Worse, there are some glaring errors.
The document opens with a particularly bad one. It says, ‘From the time the war began in July 2006 through April 2009, according to United Nations internal documents, air raids and the use of heavy weaponry resulted in the death of 116 people per day.’ This implies that about 120,000 people were killed under the watch of Mahinda Rajapaksa, not counting victims of the LTTE and those who succumbed to small arms, mines and due to sickness or the lack of proper food and water, which Professor Houtart acknowledged on questioning was ridiculous. It is more like the total number of dead in 30 years.
Everybody in Sri Lanka knows that the United Nations estimate refers to the final stages of the war and that an extrapolation of this was the basis for the claim made by The Times and then repeated by other media groups that 20,000 people died. That the authors didn’t spot this very obvious discrepancy in their complaint against the Government doesn’t exactly inspire confidence in their ability to carefully review information and reach sensible conclusions.
Nevertheless, there is no getting away from the fact that a group of eminent intellectuals have come to believe that the Government was responsible for war crimes.

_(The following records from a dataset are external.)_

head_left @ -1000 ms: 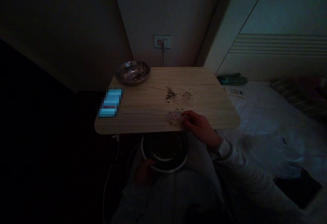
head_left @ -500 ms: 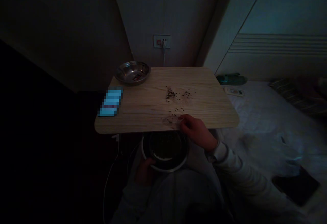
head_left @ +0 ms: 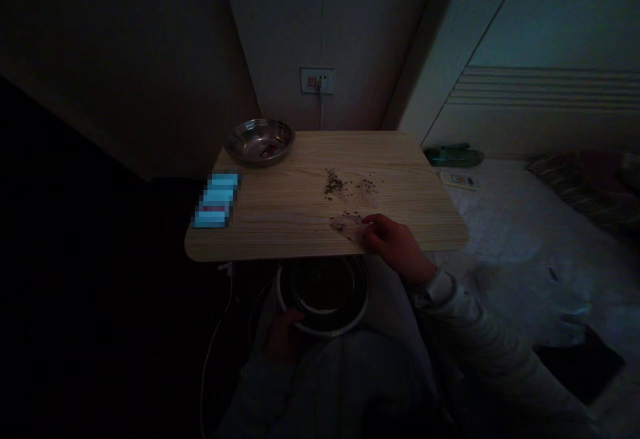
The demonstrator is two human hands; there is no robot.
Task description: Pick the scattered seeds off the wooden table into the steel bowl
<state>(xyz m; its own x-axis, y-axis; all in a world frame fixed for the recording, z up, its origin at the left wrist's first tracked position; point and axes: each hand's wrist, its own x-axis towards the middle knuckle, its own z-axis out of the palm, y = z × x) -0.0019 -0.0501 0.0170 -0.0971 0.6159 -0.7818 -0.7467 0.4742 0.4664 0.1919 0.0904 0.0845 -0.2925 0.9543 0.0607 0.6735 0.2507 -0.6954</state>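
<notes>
My right hand (head_left: 395,242) is at the table's near edge, its fingers pinched on a thin, see-through plastic piece (head_left: 350,227). Its exact kind is too dim to make out. A few small dark grains lie at and under that piece. Farther back, a loose pile of dark grains (head_left: 333,184) lies beside a fainter scatter of grains (head_left: 367,185). Below the table edge, my left hand (head_left: 285,332) grips the near-left rim of a round, white-rimmed basin (head_left: 330,334) on my lap. Inside the basin is a dark mass I cannot make out.
A steel bowl (head_left: 260,142) stands at the back left of the wooden table (head_left: 280,225). In front of it lies a phone (head_left: 217,200) with a lit screen. A green bottle (head_left: 455,155) and a card (head_left: 459,180) rest on the bed (head_left: 505,225). White cables (head_left: 220,319) hang at left.
My right hand has moved a little right and away from me, taking the plastic piece toward the nearer grains. My left hand and the basin have stayed put.
</notes>
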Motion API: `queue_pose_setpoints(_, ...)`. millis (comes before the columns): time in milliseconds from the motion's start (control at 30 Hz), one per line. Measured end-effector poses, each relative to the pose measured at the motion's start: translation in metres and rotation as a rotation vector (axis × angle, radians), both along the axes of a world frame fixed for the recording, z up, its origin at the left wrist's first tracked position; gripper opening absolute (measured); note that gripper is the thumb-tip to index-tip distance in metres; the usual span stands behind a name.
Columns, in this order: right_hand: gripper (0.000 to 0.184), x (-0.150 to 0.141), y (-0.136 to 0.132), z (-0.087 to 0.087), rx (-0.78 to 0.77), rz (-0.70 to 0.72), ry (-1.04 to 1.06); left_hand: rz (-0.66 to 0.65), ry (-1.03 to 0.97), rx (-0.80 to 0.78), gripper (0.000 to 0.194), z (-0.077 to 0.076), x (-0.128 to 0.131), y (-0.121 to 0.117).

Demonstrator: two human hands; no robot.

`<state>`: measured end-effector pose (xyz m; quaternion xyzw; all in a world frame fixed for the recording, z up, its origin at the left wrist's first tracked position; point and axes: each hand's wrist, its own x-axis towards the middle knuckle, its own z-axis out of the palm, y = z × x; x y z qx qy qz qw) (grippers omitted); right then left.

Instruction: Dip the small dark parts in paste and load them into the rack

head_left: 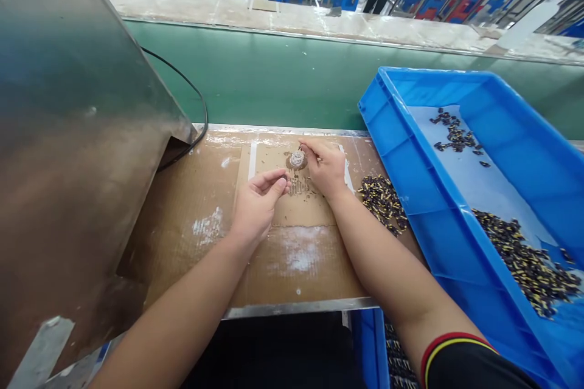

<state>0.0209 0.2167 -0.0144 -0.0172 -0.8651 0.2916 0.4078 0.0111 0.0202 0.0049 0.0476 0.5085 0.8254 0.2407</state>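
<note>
A person's two bare hands work close together above a bench (219, 194), with both forearms reaching forward and converging over a flat sheet of cardboard (292, 216). The left hand (258, 203), turned partly palm up with its fingers curled, pinches a small dark piece (284, 178) between thumb and fingertips. The right hand (325, 165), back upward and set slightly farther from the body, closes thumb and forefinger on what appears to be a dark sliver (300, 148), though it is too small to make out clearly. Just beneath the right hand's fingertips sits a clear, glossy cluster (297, 160); between the two hands, small slender pieces (298, 186) lie in a loose row on the cardboard. A white strip (252, 159) runs along the cardboard beyond the left hand. To the right hand's right, a heap of black-and-yellow parts (383, 202) lies on the bench beside a blue crate (396, 134), which holds more such parts on and near a white sheet (483, 179). Left of the left hand stands a metal housing (77, 103), a black cable (201, 97) looping beside it. A dark sleeve (469, 361) with red and yellow bands edges the right arm.
</note>
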Motion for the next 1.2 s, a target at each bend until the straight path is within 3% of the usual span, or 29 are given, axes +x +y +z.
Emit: queue_pose_setpoints(1200, 0.028, 0.001, -0.0035, -0.0014, 0.055, -0.083, -0.066, -0.037, 0.068, -0.044, 0.033, 0.0031, 0.0025, -0.0034)
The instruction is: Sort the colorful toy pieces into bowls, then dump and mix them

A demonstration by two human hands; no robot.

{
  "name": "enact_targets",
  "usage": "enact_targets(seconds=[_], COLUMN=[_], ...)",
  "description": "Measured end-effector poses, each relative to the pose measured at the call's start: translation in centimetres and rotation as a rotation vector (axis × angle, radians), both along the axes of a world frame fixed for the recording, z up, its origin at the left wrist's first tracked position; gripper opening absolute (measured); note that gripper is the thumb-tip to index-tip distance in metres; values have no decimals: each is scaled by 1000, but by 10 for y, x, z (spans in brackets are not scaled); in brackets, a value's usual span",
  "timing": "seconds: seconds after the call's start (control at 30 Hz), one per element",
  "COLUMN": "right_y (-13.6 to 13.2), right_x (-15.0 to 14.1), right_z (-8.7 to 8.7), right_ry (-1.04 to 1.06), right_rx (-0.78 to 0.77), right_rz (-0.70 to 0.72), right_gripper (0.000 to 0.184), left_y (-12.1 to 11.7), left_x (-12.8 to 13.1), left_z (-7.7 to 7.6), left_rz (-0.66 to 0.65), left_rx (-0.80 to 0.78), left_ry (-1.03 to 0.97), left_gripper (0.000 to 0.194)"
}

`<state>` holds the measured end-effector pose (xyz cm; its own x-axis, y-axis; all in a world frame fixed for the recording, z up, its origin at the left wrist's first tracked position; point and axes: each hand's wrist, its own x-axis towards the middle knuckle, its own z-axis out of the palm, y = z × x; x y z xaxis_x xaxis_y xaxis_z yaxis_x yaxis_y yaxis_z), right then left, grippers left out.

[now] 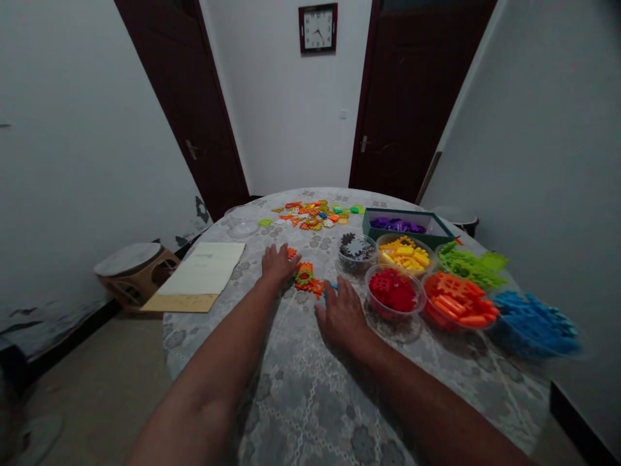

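Hands, 2. Left hand (278, 264): palm down beside an orange piece (291, 253), fingers slightly spread; we cannot tell whether they grip it. Right hand (345, 313): fingers loosely apart, tips at a small blue piece (334, 287); we cannot tell if it is held.

Work in hand, 1 group: an orange-and-green cluster (305, 277) of interlocking pieces, flat on the patterned tablecloth (301, 369) between the hands. Whether its parts are joined or merely touching, we cannot tell.

Done, as we judge it: pieces held by colour in 7 containers. Clear tubs (396, 317), 6: black-and-grey pieces (358, 247), yellow pieces (406, 255), red pieces (392, 289), orange-red pieces (458, 302), light-green pieces (473, 264), blue pieces (536, 323). Dark green box (374, 231), 1: purple pieces (398, 225).

Left, as we judge it: the cluster, plus 1 mixed spread (310, 223) loose at the far side, too crowded for us to count by piece.

Also listed: clear dish (242, 228), 1; pale sheet (201, 265), 1, at the left edge; wall clock (318, 28), 1; doors (412, 97), 2.
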<state>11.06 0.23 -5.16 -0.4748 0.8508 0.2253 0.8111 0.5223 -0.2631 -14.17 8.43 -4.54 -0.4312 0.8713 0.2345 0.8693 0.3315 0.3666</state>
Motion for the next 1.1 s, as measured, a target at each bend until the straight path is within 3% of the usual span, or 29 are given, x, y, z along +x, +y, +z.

Professor Houtart is totally convinced, and his opinion should be respected. He is an internationally recognised figure, having been involved in social work all his life. His links, particularly with progressive leaders in Latin America, are formidable. Last year, he won the UNESCO Prize for the Promotion of Tolerance and Non-Violence.

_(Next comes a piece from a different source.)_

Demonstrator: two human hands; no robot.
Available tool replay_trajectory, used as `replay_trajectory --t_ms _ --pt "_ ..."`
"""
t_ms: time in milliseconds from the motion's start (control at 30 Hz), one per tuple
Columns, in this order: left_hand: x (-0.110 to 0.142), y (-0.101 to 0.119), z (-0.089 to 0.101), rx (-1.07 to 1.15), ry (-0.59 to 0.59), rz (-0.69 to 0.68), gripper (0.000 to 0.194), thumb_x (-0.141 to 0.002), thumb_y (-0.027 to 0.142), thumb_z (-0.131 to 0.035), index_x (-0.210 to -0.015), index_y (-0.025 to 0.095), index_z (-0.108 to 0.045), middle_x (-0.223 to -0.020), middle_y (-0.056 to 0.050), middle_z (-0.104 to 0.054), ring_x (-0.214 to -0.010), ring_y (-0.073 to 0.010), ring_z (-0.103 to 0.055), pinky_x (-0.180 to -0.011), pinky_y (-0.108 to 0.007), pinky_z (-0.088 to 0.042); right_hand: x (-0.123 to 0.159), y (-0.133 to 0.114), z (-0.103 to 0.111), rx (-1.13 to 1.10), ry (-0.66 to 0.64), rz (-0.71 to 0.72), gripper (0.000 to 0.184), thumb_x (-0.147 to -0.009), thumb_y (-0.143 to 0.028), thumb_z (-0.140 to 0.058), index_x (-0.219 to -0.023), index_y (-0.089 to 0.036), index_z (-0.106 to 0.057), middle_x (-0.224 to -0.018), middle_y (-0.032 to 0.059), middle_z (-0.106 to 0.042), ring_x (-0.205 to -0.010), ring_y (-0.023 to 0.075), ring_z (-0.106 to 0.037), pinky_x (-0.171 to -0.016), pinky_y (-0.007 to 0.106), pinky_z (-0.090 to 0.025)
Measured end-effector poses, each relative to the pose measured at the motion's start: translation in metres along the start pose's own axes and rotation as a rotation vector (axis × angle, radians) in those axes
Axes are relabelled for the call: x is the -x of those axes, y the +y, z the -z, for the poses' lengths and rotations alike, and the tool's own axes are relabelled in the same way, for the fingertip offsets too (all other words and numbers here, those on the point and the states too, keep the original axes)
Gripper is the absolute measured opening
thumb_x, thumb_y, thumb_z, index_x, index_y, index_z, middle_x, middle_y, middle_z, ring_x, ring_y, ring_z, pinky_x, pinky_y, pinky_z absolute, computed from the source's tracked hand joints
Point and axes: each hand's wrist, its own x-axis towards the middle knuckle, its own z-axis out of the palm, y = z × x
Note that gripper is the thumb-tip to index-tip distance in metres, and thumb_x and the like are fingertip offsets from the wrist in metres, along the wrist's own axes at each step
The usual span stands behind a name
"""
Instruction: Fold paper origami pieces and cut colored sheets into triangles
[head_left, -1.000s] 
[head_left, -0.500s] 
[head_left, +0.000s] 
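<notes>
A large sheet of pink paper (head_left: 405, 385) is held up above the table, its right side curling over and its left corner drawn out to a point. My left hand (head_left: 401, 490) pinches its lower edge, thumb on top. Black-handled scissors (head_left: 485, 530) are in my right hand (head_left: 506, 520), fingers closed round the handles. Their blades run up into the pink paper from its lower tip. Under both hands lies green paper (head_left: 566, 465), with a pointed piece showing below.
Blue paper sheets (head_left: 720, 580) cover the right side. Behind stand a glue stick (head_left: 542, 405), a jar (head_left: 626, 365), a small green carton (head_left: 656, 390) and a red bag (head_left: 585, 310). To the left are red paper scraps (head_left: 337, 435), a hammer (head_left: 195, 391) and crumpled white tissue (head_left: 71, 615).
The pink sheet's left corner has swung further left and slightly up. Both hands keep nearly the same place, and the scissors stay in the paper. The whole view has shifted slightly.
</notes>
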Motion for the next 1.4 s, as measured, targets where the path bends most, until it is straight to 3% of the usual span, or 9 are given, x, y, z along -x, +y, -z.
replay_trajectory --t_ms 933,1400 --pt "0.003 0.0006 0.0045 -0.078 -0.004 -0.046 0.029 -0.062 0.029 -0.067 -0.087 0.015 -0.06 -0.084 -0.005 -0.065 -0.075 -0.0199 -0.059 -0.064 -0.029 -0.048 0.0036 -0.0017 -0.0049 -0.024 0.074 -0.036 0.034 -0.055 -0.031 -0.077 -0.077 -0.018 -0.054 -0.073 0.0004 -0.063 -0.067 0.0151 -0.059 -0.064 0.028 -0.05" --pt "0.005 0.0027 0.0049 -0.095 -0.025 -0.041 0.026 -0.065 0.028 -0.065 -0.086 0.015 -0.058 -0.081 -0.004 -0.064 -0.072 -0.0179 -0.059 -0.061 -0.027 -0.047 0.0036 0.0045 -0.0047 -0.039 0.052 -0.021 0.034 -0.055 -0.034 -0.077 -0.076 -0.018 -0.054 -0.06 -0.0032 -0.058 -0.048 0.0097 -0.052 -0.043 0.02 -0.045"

He is also no stranger to Sri Lanka. I met him in Colombo some five years ago, but he has been visiting at regular intervals from the 1960s. He did his PhD thesis on Buddhism here.
The Dublin Tribunal is one of many in which he has participated. His involvement in such work dates back several decades, to the effort organised by Bertrand Russell and Jean Paul Sartre to question American foreign policy and military intervention in Vietnam. Professor Houtart has chaired a number of sessions, including one on the Iraq War that condemned the United States in the harshest of terms.
He isn’t biased. Nor is he a fool.
Whether or not he is right about why the Ceasefire Agreement broke down and what was subsequently done to beat the LTTE can’t be cleared up in the space of this column. But in the course of discussing his interpretation of the facts, he made an important point.
The primary concern in Sri Lanka must now be reconciliation.
This is what motivated Professor Houtart to accept the invitation to chair the Dublin Tribunal. As he told me, experience shows that if the truth is not recognised, it is impossible for a country to move forward. The repercussions may not be felt at once, he said, but they will come. A genuine process of reconciliation will emerge only if people can reach a common understanding of what happened during the war.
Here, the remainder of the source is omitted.